Right now the E.C.Y. is 3.15 percent. That is roughly its average for the last 20 years. It is relatively high, and it predicts that stocks will outperform bonds. Current interest rates for bonds make that a very low hurdle.

Consider that when you factor in inflation, the 10-year Treasury note, yielding around 1.4 percent, will most likely pay back less in real dollars at maturity than your original investment. Stocks may not have the usual high long-run expectations (the CAPE tells us that), but at least there is a positive long-run expected return.

Putting all of this together, I’d say the stock market is high but still in some ways more attractive than the bond market.

For those overexposed to equity risk, selling some stocks now in favor of bonds might be worthwhile. Treasuries, for example, are highly likely to retain their nominal value. In a time of stable inflation, they are generally safer than stocks.

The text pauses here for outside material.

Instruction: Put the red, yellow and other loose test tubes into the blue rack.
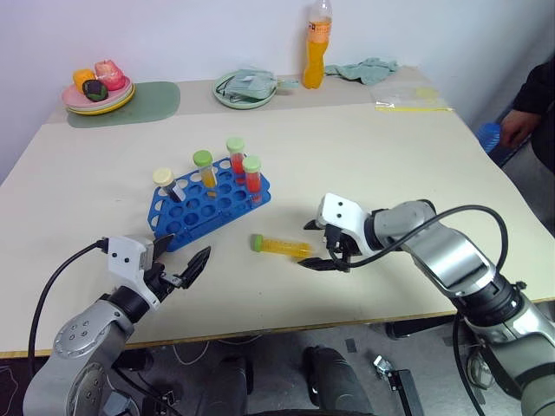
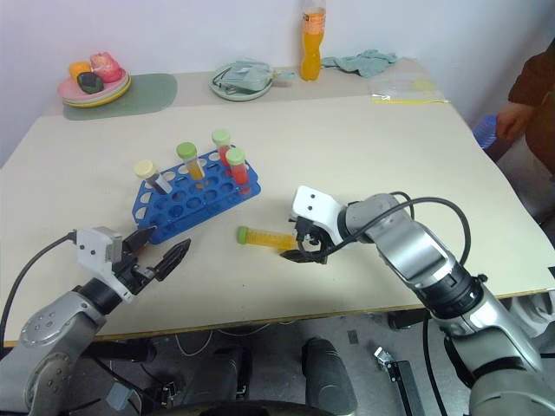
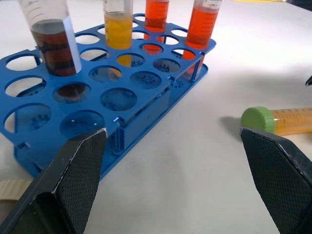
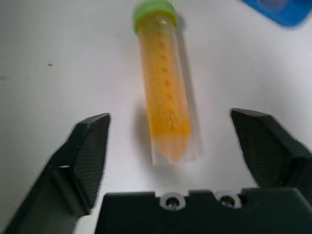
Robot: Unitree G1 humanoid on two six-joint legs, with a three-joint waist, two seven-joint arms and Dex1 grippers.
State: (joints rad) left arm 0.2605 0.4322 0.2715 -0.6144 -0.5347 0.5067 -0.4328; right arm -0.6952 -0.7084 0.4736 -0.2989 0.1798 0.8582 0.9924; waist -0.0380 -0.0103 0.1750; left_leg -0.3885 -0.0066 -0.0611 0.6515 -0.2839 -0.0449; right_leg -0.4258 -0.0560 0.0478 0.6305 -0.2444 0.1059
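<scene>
Four racked tubes (image 3: 117, 29) beyond the left pincer (image 3: 178, 161), fingers apart.

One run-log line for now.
right tool open around loose yellow tube | left tool open, idle | blue rack: four tubes

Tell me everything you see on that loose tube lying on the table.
The loose tube is clear plastic with a green screw cap, printed graduations and a conical tip, filled with yellow-orange liquid. It lies flat on the table, cap toward the blue rack. The right gripper stands open around its tip end, not touching it.
</scene>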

But for most people, a well-diversified portfolio containing both stocks and bonds is generally a good idea. Moreover, stocks may be more attractive than bonds, because if the economy revives, fear of inflation may as well. That could help stocks fly higher and lead to poor performance for bonds.

The markets may well be dangerously high right now, and I wish my measurements provided clearer guidance, but they don’t. We can’t accurately forecast the moment-by-moment movements of birds, and the stock and bond markets are, unfortunately, much the same.

Robert J. Shiller is Sterling professor of economics at Yale. He is a consultant for Barclays Bank.